Pharm Res. 1991 Feb;8(2):191-5. doi: 10.1023/a:1015835902721.
Using a protein isolated from soy, a dynamic water adsorption method was developed and the data were compared with those obtained from a static gravimetric procedure. Both methods gave comparable results, showing that Type II isotherms with considerable hysteresis were obtained. However, the dynamic procedure was preferred since it provided data rapidly and used significantly less material. Using the dynamic method, water adsorption isotherms at 25 degrees C were also determined for four biologically active proteins: alpha-amylase, beta-glucuronidase, lipase, and urease. BET (Brunauer, Emmet, and Teller) parameters were calculated and the specific surface areas for the native, biologically active proteins were found to be similar, 238.4 +/- 20.2 m2/g. On the other hand, the specific surface area for the denatured soy protein isolate was 144.6 m2/g. Nevertheless, the heat of absorbance for all of the proteins examined was similar, suggesting that they have comparable degrees of hydrophilicity.

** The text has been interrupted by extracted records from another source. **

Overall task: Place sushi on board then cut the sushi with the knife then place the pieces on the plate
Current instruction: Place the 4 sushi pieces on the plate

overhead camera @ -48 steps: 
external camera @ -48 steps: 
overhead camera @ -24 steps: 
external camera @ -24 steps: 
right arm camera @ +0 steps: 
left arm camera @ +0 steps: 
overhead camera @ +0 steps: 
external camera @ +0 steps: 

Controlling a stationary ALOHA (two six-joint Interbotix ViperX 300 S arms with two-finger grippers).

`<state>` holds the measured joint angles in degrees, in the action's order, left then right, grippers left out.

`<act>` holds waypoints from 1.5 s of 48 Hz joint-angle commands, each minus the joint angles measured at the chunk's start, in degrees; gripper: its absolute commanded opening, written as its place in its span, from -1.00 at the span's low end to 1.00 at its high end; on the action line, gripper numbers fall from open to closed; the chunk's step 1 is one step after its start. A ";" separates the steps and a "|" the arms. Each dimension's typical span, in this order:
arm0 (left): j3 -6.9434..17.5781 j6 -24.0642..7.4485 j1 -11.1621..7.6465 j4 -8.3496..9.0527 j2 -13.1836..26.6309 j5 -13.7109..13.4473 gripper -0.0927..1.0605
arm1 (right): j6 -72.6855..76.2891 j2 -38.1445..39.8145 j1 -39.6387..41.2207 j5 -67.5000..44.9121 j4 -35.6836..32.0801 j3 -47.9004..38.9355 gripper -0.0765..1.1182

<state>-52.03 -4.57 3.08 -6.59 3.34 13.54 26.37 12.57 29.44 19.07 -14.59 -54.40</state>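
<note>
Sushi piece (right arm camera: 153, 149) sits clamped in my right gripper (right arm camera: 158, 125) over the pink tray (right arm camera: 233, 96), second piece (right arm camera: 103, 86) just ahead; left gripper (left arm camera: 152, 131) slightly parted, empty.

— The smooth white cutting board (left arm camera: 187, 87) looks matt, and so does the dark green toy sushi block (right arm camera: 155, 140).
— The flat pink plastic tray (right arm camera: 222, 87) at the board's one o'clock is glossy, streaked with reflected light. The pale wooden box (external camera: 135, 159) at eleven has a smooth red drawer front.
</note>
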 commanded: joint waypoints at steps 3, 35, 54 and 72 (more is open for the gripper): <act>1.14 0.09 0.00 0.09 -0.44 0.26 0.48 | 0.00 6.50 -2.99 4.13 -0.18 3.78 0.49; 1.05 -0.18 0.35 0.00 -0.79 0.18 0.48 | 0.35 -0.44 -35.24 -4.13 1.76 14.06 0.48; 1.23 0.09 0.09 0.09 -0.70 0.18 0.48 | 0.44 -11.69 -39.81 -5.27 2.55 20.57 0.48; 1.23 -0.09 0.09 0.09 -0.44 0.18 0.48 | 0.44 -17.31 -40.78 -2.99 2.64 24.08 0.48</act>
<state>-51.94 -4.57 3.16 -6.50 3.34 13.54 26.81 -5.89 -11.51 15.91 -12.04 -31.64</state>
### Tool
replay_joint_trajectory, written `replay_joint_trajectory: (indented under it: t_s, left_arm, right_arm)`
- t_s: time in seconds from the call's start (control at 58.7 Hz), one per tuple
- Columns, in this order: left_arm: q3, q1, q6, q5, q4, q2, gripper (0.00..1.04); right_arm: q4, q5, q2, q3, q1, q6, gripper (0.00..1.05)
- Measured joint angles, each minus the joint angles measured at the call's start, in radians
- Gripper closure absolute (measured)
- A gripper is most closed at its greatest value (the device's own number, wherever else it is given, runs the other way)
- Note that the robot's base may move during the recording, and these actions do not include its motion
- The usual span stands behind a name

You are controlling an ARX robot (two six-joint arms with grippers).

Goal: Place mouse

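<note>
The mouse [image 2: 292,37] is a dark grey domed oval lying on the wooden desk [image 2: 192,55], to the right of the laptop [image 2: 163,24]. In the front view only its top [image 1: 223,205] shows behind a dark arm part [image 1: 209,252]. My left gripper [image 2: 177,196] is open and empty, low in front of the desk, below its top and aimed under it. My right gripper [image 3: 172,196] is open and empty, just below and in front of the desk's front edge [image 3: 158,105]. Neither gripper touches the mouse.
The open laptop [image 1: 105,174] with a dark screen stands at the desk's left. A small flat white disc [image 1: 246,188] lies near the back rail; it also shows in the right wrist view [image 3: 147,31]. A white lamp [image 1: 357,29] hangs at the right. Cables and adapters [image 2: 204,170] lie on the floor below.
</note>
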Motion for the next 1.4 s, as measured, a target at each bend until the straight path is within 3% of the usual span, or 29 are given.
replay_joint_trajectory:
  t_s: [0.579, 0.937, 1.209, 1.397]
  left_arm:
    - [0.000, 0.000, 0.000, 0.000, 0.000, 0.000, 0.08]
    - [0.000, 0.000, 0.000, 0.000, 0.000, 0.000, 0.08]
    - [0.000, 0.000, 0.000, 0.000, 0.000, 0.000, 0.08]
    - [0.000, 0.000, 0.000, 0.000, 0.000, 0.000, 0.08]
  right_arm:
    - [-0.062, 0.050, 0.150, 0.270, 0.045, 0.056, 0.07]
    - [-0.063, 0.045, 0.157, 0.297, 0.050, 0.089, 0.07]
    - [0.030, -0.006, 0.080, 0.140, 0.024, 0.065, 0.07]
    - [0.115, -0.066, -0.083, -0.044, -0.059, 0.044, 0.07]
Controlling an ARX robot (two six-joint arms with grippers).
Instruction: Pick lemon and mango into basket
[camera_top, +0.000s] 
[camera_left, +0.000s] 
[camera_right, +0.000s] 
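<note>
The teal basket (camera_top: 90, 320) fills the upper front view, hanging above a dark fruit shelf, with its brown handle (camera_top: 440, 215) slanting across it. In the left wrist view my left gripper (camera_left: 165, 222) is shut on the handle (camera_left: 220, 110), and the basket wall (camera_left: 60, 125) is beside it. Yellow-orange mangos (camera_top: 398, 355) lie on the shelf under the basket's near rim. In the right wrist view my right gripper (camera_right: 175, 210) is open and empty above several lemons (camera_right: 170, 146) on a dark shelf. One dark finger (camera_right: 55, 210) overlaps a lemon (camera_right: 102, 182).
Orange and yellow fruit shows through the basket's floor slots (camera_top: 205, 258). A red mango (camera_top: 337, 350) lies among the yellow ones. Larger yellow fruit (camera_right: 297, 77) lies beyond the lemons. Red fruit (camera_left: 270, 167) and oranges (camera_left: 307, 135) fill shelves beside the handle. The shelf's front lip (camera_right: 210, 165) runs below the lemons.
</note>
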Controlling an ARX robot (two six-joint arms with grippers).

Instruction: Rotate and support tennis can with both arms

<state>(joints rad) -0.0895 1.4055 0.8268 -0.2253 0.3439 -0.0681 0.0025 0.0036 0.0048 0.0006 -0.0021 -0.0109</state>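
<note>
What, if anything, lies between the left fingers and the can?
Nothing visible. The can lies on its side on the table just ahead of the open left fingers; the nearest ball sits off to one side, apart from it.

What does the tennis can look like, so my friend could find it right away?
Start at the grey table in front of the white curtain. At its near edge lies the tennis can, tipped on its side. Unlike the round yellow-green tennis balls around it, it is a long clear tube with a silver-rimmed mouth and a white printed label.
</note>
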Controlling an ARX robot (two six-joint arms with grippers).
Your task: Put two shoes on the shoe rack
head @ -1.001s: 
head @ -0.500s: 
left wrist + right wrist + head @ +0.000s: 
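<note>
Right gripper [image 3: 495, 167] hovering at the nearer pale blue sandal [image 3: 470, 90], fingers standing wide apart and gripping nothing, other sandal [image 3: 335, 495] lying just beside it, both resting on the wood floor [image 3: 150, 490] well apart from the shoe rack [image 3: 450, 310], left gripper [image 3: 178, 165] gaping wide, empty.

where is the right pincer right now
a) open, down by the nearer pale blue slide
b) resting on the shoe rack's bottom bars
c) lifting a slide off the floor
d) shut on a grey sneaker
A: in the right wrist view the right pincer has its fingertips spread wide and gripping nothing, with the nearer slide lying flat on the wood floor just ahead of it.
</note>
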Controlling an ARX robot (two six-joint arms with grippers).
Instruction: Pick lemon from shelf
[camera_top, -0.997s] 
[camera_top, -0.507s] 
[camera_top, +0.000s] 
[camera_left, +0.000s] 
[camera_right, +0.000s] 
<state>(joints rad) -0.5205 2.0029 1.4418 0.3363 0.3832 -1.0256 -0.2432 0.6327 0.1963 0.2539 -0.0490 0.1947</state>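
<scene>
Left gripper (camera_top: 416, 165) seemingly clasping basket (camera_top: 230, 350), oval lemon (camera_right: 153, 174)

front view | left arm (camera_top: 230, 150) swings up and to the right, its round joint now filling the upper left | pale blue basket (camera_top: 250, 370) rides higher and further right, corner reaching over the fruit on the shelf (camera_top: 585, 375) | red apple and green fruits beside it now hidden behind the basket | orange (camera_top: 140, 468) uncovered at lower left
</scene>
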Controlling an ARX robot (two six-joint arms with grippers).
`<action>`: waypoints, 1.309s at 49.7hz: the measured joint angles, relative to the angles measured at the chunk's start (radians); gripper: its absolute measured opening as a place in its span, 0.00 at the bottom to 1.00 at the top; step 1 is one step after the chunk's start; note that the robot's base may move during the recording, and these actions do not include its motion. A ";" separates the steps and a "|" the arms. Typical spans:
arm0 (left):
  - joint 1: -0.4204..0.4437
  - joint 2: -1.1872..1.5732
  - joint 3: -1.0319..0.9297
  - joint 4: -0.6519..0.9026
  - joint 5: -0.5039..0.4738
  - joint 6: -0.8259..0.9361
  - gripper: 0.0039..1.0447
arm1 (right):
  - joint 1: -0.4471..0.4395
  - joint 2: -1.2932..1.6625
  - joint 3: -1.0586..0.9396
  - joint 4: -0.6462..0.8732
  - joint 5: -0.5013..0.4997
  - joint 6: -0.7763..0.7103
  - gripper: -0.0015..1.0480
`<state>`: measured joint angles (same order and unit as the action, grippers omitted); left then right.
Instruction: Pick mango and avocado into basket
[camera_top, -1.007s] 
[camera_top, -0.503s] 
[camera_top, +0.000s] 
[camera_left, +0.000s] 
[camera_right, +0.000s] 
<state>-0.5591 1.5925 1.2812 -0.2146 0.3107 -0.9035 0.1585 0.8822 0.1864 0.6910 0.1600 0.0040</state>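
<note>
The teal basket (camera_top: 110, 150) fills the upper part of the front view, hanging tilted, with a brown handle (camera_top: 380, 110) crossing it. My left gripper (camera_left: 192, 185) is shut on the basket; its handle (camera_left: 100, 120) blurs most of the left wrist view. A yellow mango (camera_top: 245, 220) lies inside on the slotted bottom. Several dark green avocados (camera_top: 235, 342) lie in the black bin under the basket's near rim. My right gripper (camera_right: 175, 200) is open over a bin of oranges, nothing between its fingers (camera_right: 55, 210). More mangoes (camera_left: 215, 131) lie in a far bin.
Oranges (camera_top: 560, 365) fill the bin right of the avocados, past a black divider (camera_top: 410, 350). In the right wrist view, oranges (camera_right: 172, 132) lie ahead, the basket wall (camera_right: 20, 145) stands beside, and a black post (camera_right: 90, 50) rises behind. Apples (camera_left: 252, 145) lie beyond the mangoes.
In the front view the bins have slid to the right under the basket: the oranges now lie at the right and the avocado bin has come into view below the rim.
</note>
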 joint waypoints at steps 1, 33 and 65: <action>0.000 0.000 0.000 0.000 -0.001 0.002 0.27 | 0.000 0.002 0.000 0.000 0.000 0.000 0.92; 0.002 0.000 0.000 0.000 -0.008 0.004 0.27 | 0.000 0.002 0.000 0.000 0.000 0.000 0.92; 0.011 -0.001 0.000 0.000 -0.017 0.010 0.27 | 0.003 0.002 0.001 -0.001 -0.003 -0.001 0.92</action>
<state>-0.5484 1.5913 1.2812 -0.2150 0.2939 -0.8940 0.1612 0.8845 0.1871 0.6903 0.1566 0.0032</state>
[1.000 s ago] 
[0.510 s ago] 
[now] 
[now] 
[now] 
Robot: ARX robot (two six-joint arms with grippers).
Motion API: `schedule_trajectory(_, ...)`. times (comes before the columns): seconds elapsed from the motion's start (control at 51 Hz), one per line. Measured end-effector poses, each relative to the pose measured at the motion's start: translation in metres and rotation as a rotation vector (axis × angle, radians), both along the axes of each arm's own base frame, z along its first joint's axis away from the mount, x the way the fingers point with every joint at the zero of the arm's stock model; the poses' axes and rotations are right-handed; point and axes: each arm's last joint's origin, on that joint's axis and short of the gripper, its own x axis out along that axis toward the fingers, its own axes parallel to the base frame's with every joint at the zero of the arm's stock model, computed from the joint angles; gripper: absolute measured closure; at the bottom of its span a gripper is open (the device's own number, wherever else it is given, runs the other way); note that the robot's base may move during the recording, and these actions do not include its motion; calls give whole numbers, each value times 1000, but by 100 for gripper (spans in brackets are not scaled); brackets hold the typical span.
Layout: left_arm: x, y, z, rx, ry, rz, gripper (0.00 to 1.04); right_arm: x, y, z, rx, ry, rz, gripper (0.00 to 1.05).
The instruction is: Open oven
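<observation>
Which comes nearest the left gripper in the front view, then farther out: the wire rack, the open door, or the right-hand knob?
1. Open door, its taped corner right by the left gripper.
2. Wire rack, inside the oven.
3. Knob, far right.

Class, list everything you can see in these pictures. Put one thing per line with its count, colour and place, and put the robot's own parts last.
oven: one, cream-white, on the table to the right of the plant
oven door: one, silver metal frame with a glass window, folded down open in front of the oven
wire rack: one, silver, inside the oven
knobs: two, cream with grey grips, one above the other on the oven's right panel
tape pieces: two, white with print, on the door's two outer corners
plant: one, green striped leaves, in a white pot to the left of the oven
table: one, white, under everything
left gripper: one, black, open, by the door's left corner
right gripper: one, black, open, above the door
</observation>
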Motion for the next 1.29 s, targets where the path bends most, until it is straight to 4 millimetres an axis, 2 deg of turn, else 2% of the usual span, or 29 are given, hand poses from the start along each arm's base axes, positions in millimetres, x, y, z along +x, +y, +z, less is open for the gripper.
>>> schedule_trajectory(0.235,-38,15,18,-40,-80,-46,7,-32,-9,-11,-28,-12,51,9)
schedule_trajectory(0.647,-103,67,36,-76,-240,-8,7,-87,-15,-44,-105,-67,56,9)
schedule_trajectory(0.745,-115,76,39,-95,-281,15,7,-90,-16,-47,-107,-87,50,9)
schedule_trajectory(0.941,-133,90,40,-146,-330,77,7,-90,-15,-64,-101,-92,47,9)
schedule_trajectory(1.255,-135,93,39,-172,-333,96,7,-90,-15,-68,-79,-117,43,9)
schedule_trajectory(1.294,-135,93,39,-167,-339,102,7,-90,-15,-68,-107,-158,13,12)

使用从大豆中分离出的一种蛋白质,开发了一种动态水吸附方法,并将数据与通过静态重量法获得的数据进行比较。两种方法得到了可比的结果,表明获得了具有相当滞后现象的II型等温线。然而,动态方法更受青睐,因为它能快速提供数据且使用的材料显著更少。使用动态方法,还测定了四种生物活性蛋白质在25摄氏度下的水吸附等温线:α-淀粉酶、β-葡萄糖醛酸酶、脂肪酶和脲酶。计算了BET(布鲁瑙尔、埃米特和特勒)参数,发现天然生物活性蛋白质的比表面积相似,为238.4±20.2平方米/克。另一方面,变性大豆分离蛋白的比表面积为144.6平方米/克。尽管如此,所有检测蛋白质的吸附热相似,表明它们具有相当的亲水性程度。